480
pages, Simon & Schuster, ISBN-13: 978-1439191569
Like
many people, I have always had an interest in perhaps the most famous of English
Kings, Henry VIII. However, prior to reading this book, I really knew nothing
about the reign of his father, Henry VII, or indeed of Henry VIII’s early
years. This book has helped fill much of that gap in my knowledge. However, if
the reader knows anything about the War of the Roses, or anything about the
Yorkists in particular, they will be driven to fits of frustration as the
author knows the period only from the post-Tudor perspective, and that is
unfortunate. A retelling of self-serving propaganda is never very enticing. Penn,
however, seems to want to rid himself of this albatross, but he seems torn
between telling history the way it was in the well-maintained academic and popular
perception of the Tudors, and what his own fine intellect and sense of fair
play otherwise tells him. Sooner or later we will get to a post-Tudor period
and it may be that we look back at Penn’s effort here as a good start.
Penn
does a good job relating just how bizarre a victory the Tudors pulled off, and
if Henry VII can be said to fascinate at all it is due to his very
improbability. He usurped the throne through the agency of others (not his own
military prowess like Edward IV, or by popular acclaim like Edward III. The
real interest in Henry VII, then, centers on examining how this Lancastrian
offshoot found himself an anointed king. It begins with a simple answer: persistent
infertility of the House of Lancaster and the exceptionally improbable careers
of four illegitimate children, the Beauforts. Penn does not skimp on how
acutely sensitive Tudor was about the meagerness of his claim, coming as it was
through a female line, and Beaufort at that, as well as deeply resentful of the
superiority firstly of Edward of Warwick’s claim and secondly that of his own
wife. This led to a poisonous inability to coexist with any member of his wife’s
Yorkist family, not just one-time Richardian servants and retainers. Tudor
always cast himself as their victim in his own lifetime and certainly what he
wanted his biographers to perpetuate. This in itself is so unappealing, and
emasculating, that is hardly surprising that he is ignored by historians.
Whatever else he was, Henry VIII, the son, was no victim; he did the
victimizing, with malicious, narcissistic zeal.
The
author’s study of how Henry VII used bonds and fines as a method of exerting
control over the aristocracy and of curtailing the power of any potential
rivals was fascinating, although, for my personal taste, a little over-detailed
at times. Penn painted a picture of a monarch who spent his early years
fighting first to gain and then to hold the throne and who in his later years
became obsessed with the need to consolidate his position and ensure an
undisputed dynastic inheritance for his son.

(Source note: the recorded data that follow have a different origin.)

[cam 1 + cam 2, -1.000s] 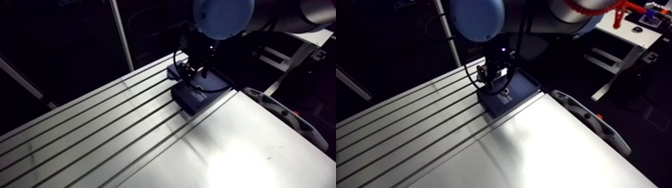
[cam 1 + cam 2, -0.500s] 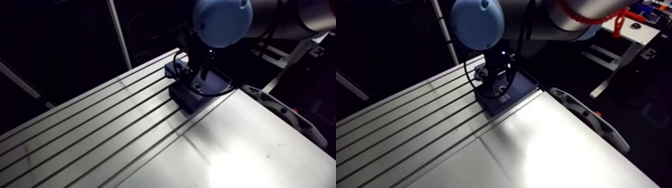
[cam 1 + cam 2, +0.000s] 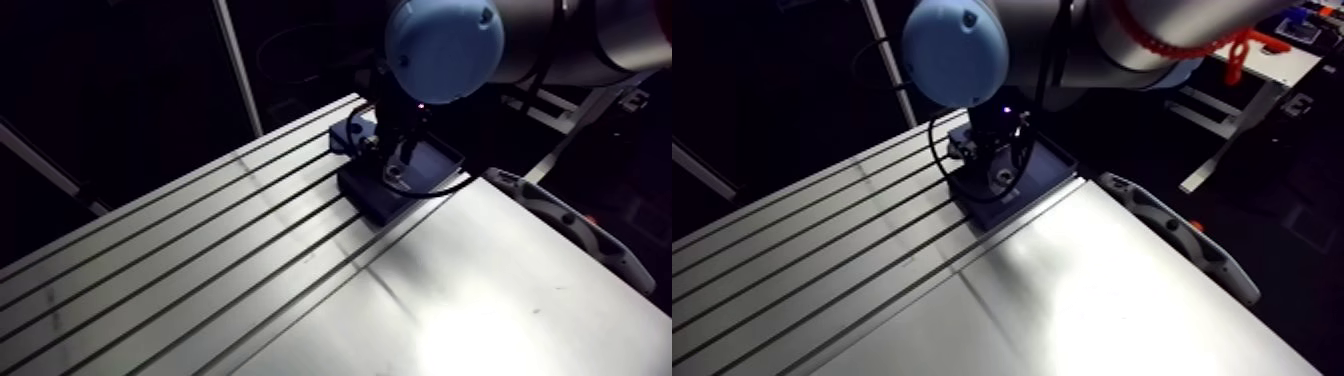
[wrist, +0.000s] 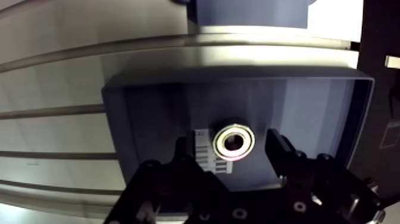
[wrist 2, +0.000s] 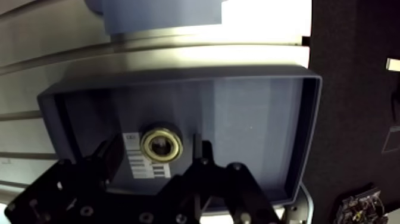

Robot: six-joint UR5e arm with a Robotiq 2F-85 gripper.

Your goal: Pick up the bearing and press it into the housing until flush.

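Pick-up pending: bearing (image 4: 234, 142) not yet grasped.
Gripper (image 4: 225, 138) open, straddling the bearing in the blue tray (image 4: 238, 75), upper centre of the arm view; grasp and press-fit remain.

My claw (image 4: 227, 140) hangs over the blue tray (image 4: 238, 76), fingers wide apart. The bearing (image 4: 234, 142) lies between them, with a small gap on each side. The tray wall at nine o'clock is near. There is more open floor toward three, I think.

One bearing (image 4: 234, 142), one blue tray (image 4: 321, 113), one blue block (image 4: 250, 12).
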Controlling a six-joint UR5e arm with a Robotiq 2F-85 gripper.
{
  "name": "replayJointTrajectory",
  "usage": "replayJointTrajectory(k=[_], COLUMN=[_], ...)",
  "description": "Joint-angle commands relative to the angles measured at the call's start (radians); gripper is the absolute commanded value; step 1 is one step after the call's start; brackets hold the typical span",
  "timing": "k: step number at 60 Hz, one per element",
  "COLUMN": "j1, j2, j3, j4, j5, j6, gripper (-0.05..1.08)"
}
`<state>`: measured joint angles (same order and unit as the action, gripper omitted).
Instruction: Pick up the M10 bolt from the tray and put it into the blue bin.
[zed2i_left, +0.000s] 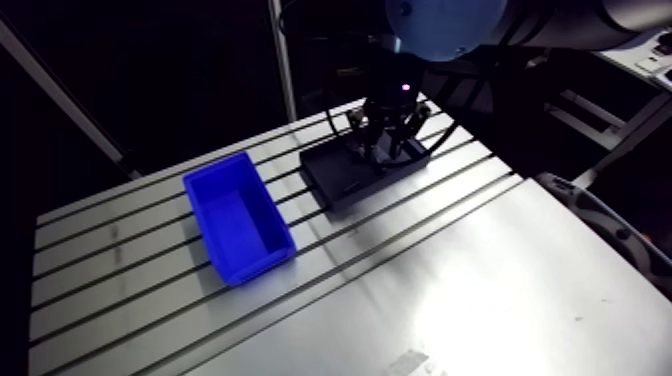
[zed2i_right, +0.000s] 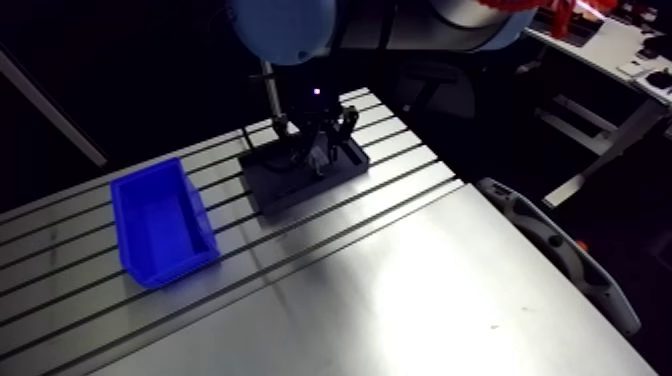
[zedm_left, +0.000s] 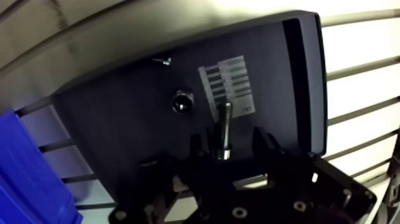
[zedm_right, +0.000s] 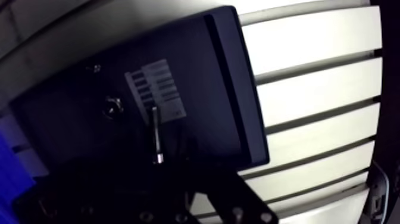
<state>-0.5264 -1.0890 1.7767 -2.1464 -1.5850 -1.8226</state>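
Your hand (zed2i_left: 389, 143) hangs low over the black tray (zed2i_left: 345, 186) in the arm view, above the half of the tray farther from the blue bin (zed2i_left: 238, 218). The bin stands near the tray's long side, apart from it, both on the slotted counter (zed2i_left: 470, 290).

In the wrist view the hand's fingers (zedm_left: 195, 143) stand apart, one on each side of the M10 bolt (zedm_left: 224, 128), and a gap shows on both sides. The bolt lies on the tray's floor, its shank reaching onto a white barred label (zedm_left: 233, 84) stuck to that floor. A round nut-like piece (zedm_left: 181, 102) lies in the tray beside the bolt, with a small screw (zedm_left: 162, 60) beyond it.
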Motion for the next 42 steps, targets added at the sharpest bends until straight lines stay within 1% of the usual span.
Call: replayJointTrajectory(k=[1,30,37,42], j1=[0.000,0.000,0.002,0.002], j2=[0.006,0.010,0.010,0.010], j3=[0.000,0.000,0.000,0.000], j4=[-0.002,-0.002,-0.002,-0.002], j5=[0.000,-0.002,-0.002,-0.002], j6=[-0.001,-0.001,-0.001,-0.001], gripper=[0.51,0.51,0.55,0.55])
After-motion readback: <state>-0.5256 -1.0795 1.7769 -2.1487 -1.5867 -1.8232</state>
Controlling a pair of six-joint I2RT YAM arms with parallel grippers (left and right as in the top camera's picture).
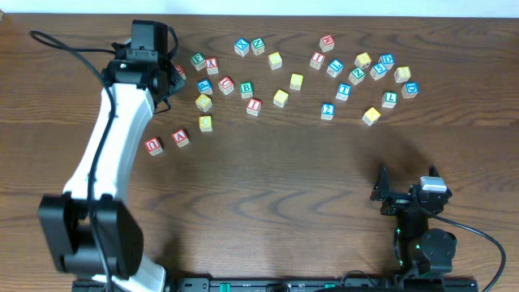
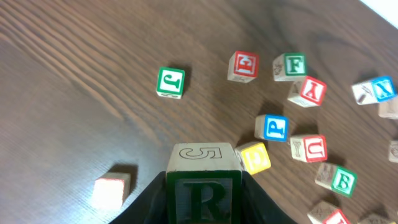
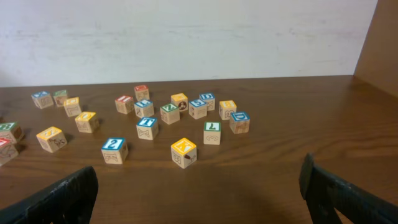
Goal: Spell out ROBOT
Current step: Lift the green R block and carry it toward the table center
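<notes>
My left gripper (image 2: 203, 200) is shut on the green-lettered R cube (image 2: 202, 158) and holds it just above the table. In the overhead view the left gripper (image 1: 166, 81) is at the far left of the cube cluster, and its wrist hides the R cube. The green B cube (image 1: 246, 88) (image 2: 342, 180) lies right of it. A blue T cube (image 1: 345, 91) (image 3: 147, 127) sits in the right-hand group. Plain yellow cubes (image 1: 280, 98) are scattered between them. My right gripper (image 1: 405, 185) (image 3: 199, 193) rests open at the near right, with nothing between its fingers.
Many other letter cubes lie along the far half of the table. Among them are a red Q (image 1: 154, 145) and a red A (image 1: 181, 138) at the left. Green J (image 2: 170, 82), red E (image 2: 244, 66) and a yellow cube (image 2: 255, 157) lie close to the left gripper. A yellow cube (image 3: 184, 151) is the nearest to the right gripper.
</notes>
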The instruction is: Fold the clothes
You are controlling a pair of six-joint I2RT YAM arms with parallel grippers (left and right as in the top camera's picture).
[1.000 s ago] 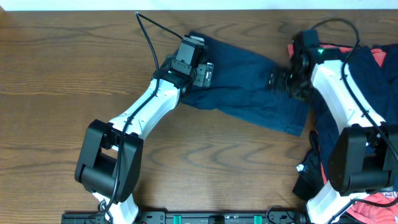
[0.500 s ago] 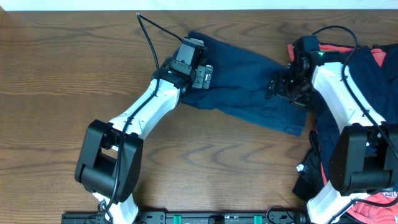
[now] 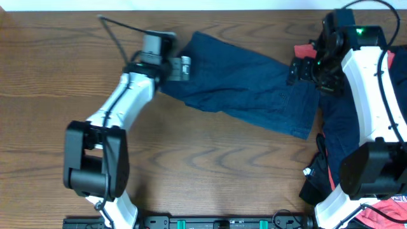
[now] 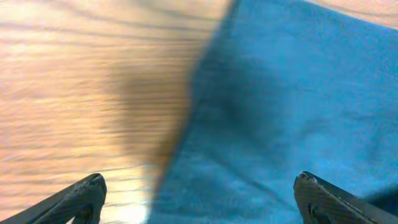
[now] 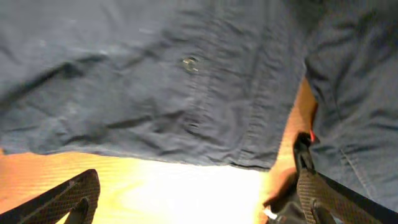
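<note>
A navy blue garment [image 3: 241, 86] from the clothes lies spread flat, slanting across the back of the table. My left gripper [image 3: 180, 67] is open at its left edge. In the left wrist view, the garment's edge [image 4: 280, 106] runs between the wide-apart fingers of that gripper [image 4: 199, 199], half over wood and half over fabric. My right gripper [image 3: 294, 70] hovers open at the garment's right end. Its wrist view has the navy cloth [image 5: 155, 81] ahead and bright bare table between the jaws of the gripper [image 5: 196, 199]. Nothing is held.
A heap of more clothes [image 3: 336, 121], navy with coral-red pieces [image 3: 389, 215], sits along the right edge under my right arm. The wooden table [image 3: 57, 76] stretches left and front. A dark rail [image 3: 222, 222] runs along the front edge.
My left gripper has drawn back leftward from over the garment to its left edge. The right gripper has risen and shifted toward the back right. The garment now lies flatter and more fully shown.
</note>
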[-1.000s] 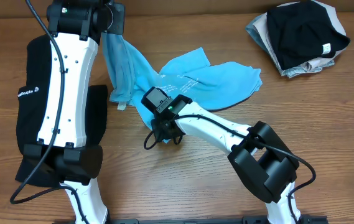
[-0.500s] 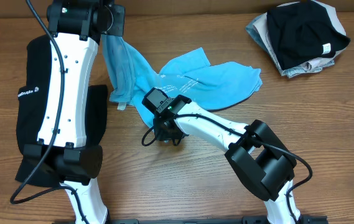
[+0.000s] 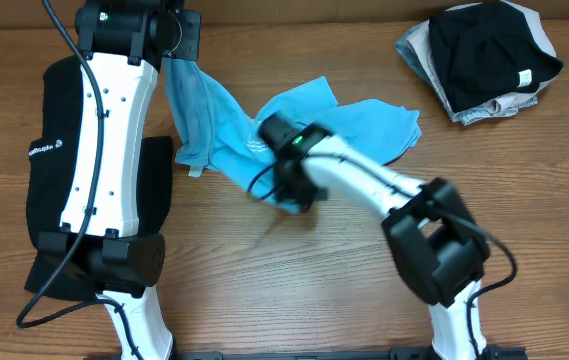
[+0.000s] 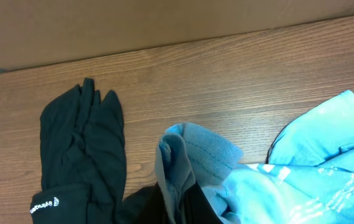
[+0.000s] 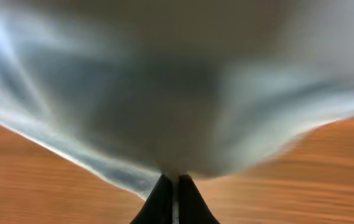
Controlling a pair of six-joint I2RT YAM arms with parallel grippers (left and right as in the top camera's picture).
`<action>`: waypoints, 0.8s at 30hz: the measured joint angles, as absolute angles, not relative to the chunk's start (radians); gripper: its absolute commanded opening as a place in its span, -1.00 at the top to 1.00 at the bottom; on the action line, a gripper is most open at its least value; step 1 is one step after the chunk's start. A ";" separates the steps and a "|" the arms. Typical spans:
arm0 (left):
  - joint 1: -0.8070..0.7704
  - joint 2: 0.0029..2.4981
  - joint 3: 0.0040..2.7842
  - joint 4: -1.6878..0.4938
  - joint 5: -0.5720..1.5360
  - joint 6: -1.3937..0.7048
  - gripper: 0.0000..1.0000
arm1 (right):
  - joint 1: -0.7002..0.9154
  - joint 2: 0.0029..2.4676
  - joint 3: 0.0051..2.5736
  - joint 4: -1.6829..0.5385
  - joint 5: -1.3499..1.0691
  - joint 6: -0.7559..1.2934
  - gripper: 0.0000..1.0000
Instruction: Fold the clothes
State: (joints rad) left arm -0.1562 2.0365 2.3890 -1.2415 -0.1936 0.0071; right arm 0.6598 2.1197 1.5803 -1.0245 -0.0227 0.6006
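Observation:
The light blue T-shirt (image 3: 354, 125) lies crumpled across the middle of the table. My left gripper (image 3: 176, 52) is at the far left and is shut on a bunched edge of it. In the left wrist view that pinched fold (image 4: 189, 152) rises between the dark fingers (image 4: 198, 208). My right gripper (image 3: 286, 188) is at the shirt's near edge, blurred by motion. In the right wrist view it (image 5: 175, 198) is shut on a thin pinch of cloth (image 5: 183, 112) that fans out above the fingertips. A black garment (image 3: 42, 150) with a small white logo lies under my left arm.
A pile of folded dark and grey clothes (image 3: 484, 60) sits at the back right corner. The black garment (image 4: 80, 149) also lies beside the left gripper. Bare wood table (image 3: 294, 290) extends along the near side between the two arm bases.
My right gripper closed on the shirt's near edge and swung up and to the right with the cloth. The left arm and its hold stayed still.

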 measured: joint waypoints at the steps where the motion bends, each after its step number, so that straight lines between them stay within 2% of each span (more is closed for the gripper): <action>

I found it both interesting and
unexpected that Henry VII chose to do this by financial control rather than by
the axe later so beloved of Henry VIII. Some of the most interesting parts of
the book to me were those that dealt with the young Princes Arthur and Henry
and with poor Catherine of Aragon, used for years as a pawn in a game of
diplomatic chess. The author paints a sympathetic picture of how powerless
Catherine was in influencing and determining her own fate (not unusual, of
course, but often left undescribed). Penn also gives some great descriptions of
state occasions: the marriage of Catherine to Arthur and later to Henry VIII,
coronations, funerals, and the socially important jousting tournaments. We also
learn who were the influences on Henry VIII’s education, both intellectual and
chivalrous, and learn about the early careers of some of those who would be so
significant in his later reign: Thomas More, Thomas Wolsey, et al.
This book is very much a biography rather than a
social history and as such concentrates almost exclusively on royalty,
aristocracy and the rich; furthermore, this is a study of Henry Tudor’s life after
winning the crown at Bosworth, and his life before this momentous event is dealt
with in a brief introduction. Personally, I would have liked the author to shed
a bit more light on how Henry VII’s reign impacted on the commoners. Everywhere
Henry Tudor looked he thought he saw a Yorkist’s better claim lurking and the
people only too happy to put one of them back on the throne, such was his
delusion. Far from delivering the Yorkists and the English people from an
alleged parricidal, Henry Tudor’s own inadequacies drove him to becoming that
which he claimed to have prevented. And his son was even worse.